Task to complete: Draw out every line with the word "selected" from the listing below.

────────

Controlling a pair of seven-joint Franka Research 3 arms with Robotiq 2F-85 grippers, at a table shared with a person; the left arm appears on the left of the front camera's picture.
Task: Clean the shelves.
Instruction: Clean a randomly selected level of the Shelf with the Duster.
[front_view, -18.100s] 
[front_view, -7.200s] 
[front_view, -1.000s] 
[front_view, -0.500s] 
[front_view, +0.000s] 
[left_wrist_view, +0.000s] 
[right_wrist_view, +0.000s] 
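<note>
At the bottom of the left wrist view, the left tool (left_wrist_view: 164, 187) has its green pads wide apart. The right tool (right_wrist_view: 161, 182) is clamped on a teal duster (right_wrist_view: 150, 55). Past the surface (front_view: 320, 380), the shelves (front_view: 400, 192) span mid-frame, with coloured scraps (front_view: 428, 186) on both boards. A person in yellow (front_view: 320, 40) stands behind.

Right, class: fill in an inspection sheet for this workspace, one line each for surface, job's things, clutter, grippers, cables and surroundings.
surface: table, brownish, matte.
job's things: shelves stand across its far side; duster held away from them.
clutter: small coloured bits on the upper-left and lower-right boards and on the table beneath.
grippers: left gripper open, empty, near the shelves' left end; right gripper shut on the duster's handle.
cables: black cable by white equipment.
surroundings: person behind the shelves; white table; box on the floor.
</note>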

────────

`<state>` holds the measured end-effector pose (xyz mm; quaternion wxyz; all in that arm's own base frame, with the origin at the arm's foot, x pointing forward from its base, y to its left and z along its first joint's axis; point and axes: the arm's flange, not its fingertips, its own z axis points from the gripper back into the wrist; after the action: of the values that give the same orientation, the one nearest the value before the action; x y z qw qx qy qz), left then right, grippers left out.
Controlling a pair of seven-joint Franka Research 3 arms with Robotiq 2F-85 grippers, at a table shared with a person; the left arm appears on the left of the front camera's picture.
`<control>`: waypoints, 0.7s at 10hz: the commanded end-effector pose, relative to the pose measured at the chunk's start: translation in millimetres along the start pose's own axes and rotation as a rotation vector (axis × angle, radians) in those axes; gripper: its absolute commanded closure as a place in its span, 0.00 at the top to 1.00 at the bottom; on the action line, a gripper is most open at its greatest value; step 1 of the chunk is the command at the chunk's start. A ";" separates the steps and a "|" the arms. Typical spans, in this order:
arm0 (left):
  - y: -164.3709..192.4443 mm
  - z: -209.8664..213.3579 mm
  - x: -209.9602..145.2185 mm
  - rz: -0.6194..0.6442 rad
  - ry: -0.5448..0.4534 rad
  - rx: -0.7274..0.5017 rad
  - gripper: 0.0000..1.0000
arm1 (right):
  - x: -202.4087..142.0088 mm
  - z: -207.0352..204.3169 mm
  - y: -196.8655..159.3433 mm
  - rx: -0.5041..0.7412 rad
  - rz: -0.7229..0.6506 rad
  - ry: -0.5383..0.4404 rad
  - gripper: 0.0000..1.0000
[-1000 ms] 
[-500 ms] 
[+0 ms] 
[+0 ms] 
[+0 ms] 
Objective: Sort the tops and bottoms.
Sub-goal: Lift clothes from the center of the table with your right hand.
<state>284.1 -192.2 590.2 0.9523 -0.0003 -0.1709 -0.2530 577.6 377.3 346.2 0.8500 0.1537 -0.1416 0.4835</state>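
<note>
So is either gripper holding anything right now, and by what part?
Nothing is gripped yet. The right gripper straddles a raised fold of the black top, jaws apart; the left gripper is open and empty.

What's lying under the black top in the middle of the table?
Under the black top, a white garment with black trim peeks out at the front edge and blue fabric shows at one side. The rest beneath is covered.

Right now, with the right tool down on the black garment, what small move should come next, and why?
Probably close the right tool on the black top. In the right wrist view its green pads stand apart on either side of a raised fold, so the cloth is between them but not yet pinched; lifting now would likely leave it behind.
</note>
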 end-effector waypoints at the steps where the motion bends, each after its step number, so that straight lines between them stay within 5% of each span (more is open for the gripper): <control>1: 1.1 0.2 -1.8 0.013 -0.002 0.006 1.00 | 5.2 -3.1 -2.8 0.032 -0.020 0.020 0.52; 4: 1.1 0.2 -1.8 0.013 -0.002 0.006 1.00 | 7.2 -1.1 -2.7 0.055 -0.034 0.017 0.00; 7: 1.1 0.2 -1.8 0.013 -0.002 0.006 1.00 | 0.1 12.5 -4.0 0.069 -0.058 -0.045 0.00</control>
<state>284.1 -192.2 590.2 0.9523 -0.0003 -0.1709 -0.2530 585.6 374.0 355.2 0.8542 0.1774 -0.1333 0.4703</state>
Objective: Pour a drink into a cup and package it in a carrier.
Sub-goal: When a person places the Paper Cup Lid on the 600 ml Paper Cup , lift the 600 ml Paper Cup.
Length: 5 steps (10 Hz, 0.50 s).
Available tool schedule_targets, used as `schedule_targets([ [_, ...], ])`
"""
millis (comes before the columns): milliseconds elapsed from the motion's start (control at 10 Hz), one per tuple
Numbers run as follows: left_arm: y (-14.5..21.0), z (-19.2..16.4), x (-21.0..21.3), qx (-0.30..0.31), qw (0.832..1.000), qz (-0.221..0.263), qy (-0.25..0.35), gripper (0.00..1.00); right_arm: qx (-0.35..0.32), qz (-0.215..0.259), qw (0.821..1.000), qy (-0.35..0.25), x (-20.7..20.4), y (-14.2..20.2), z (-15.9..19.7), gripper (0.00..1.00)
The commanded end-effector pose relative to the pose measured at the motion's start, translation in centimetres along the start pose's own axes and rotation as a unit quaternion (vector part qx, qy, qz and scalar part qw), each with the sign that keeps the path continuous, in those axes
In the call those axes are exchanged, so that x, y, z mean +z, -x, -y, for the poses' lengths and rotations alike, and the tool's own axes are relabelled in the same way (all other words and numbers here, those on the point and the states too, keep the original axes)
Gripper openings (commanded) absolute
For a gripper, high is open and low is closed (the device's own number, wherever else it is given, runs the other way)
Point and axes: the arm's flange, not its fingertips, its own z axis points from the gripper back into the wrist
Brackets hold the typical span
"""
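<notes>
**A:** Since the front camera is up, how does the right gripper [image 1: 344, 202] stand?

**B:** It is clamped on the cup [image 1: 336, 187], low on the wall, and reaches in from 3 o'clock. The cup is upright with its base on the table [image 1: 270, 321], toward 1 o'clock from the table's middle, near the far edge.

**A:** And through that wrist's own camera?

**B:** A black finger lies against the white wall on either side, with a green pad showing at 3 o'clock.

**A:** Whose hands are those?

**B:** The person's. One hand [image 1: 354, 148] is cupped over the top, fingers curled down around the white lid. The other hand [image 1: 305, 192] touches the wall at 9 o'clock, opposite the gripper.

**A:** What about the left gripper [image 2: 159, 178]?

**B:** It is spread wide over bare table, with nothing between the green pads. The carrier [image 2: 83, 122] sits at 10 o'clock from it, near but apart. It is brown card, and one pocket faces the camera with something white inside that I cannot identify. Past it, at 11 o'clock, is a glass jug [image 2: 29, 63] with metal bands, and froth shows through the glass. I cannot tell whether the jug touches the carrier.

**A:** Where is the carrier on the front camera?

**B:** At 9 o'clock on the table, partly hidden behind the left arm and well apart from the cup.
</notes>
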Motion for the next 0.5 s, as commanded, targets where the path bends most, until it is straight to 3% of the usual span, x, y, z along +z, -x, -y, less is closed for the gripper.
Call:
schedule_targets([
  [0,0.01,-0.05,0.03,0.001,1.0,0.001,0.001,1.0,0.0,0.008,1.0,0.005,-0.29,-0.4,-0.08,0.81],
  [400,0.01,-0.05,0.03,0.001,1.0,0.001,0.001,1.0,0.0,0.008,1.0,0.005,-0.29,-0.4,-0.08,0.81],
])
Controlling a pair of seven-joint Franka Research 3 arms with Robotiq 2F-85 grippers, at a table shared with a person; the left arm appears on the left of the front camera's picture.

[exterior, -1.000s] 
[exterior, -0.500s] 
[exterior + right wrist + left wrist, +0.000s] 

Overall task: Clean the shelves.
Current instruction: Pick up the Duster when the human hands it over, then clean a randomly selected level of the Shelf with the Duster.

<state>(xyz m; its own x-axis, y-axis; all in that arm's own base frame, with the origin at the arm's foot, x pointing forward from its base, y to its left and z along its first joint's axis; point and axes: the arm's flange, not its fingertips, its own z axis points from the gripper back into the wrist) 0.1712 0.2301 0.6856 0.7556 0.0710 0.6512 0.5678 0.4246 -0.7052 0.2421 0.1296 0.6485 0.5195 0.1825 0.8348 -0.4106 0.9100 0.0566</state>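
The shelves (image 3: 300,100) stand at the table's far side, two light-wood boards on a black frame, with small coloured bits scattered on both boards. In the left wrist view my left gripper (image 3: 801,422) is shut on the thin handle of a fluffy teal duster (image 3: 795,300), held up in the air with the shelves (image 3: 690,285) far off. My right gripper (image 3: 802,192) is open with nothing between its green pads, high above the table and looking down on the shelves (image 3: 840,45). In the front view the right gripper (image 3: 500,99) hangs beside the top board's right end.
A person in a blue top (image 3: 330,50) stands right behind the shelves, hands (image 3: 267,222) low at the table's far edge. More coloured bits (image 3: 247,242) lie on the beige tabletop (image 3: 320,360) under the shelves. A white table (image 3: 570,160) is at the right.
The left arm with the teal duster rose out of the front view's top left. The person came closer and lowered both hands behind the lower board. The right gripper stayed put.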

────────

Task result:
Instruction: Clean a randomly selected level of the Shelf with the Duster.
Current instruction: Pick up the Duster when the human hands it over, then clean a randomly selected level of the Shelf with the Duster.

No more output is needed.